LKB-Based Evaporation Duct Model Comparison with Buoy Data

Abstract

A wave-riding catamaran with a mast-traveling sensor package (profiling buoy) was developed to make fine-scale atmospheric measurements within the first meter above the ocean surface. These measurements are used to generate time-averaged modified refractivity (M) profiles that are then compared with those determined from four evaporation duct models based on the surface layer theory of Liu, Katsaros, and Businger (LKB). Model inputs are derived from measurements from masts on the R/V Chessie and from a tethered sea surface temperature buoy. Because electromagnetic propagation is critically dependent on the M-profile slopes, different analytical techniques are employed to compare the curvature of the model profiles with that of the profiles measured by the profiling buoy. One comparison criterion was to use the rms M slope difference between the model and a curve fit to the buoy profile data. Another analytical technique was to use the rms M difference after mean M removal between the model and the buoy profiles.

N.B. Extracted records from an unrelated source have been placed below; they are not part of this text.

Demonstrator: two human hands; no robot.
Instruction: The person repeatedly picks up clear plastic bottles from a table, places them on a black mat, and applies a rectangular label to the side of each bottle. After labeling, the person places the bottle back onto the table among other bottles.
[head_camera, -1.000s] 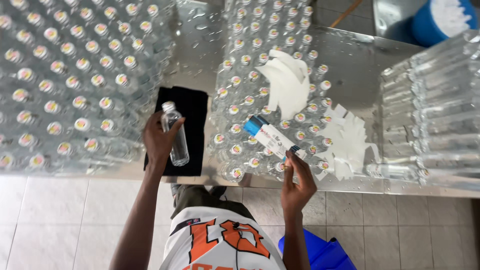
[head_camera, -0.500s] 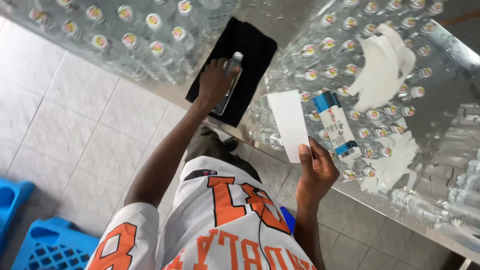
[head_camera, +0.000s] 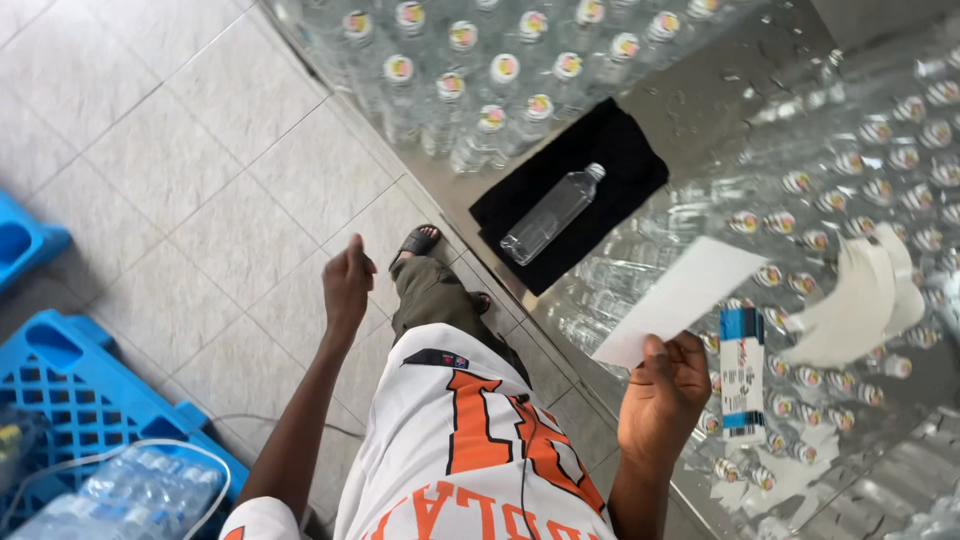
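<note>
two bare hands hang at different heights beside a wet steel table (head_camera: 700, 110) in a bottling room. the right hand (head_camera: 663, 400) pinches the lower corner of a white paper strip (head_camera: 680, 298) between thumb and curled fingers, the strip slanting up and away from the fingertips over capped bottles. just beyond the knuckles of that hand a printed label with blue ends (head_camera: 742, 373) lies on top of the bottle caps, apart from the fingers. the left hand (head_camera: 346, 285) is held over the tiled floor (head_camera: 180, 170) with fingers loosely curled and nothing in them. well past its fingertips, toward the table, a clear plastic bottle (head_camera: 552, 214) lies on its side on a black cloth (head_camera: 570, 195), untouched. more white strips (head_camera: 860, 300) rest on bottles far from the right hand's fingers. below the left wrist, a blue crate (head_camera: 60, 390) sits on the floor.
</note>
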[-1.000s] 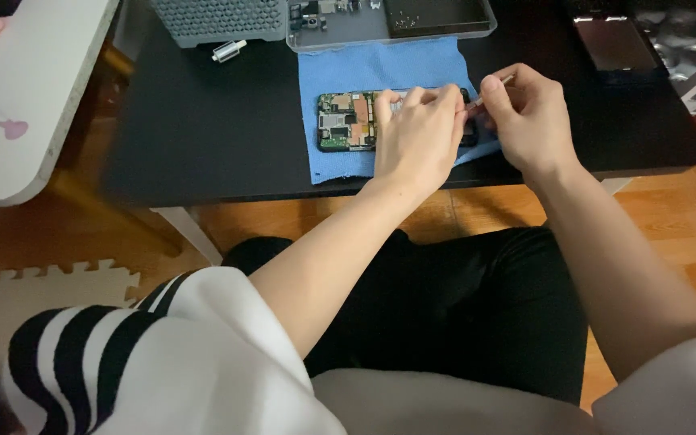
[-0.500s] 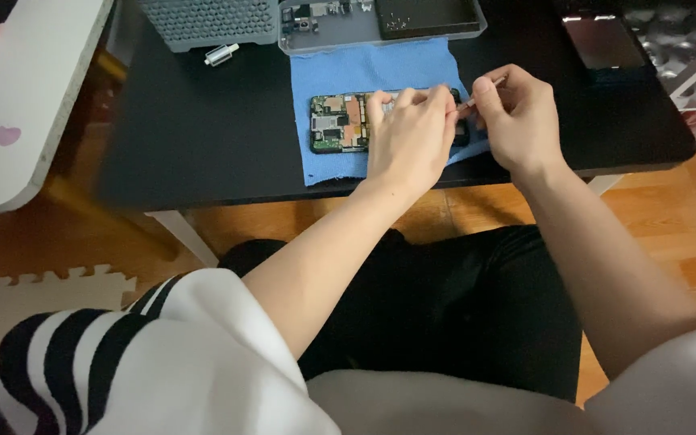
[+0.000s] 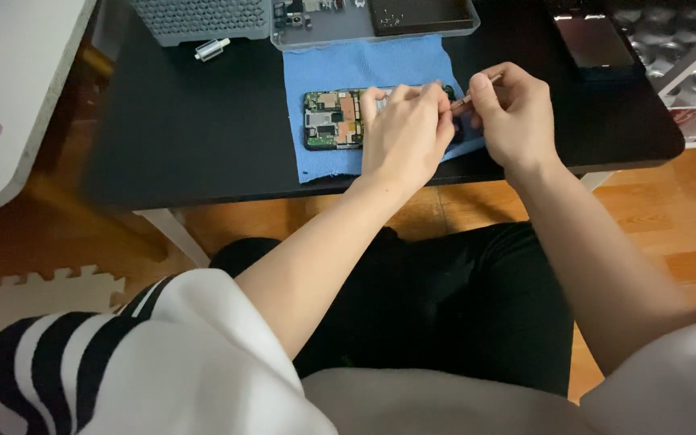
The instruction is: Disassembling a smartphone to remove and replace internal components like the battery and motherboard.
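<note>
An opened phone (image 3: 330,119) with its green circuit board bare lies on a blue cloth (image 3: 348,68) on the black table (image 3: 203,137). My left hand (image 3: 404,133) rests on the phone's right half, fingers pressing down and covering it. My right hand (image 3: 513,113) is just to the right, pinching a thin brown stick tool (image 3: 477,90) whose tip points toward the phone beside my left fingers. The phone's right end is hidden under my hands.
A grey tray (image 3: 324,32) with small parts and a dark panel sits behind the cloth, next to a grey perforated box (image 3: 199,16) and a small white cylinder (image 3: 212,49). A dark phone-like slab (image 3: 594,44) lies at the back right. A white table (image 3: 10,89) stands to the left.
The view has shifted slightly, so the table sits a little higher in the picture. Both hands stay on the phone; the right hand with the tool has drawn a bit closer to the left.
</note>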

Using these criteria for comparison of these models with the data seems to indicate that the model-derived profiles may be missing some phenomena in the surface layer such as wave effects. Overall, however, the shapes of the measured M profiles showed log-linear characteristics near the surface. One interesting result is that each model was better at approximating the M-profile curvature for stable than for unstable conditions.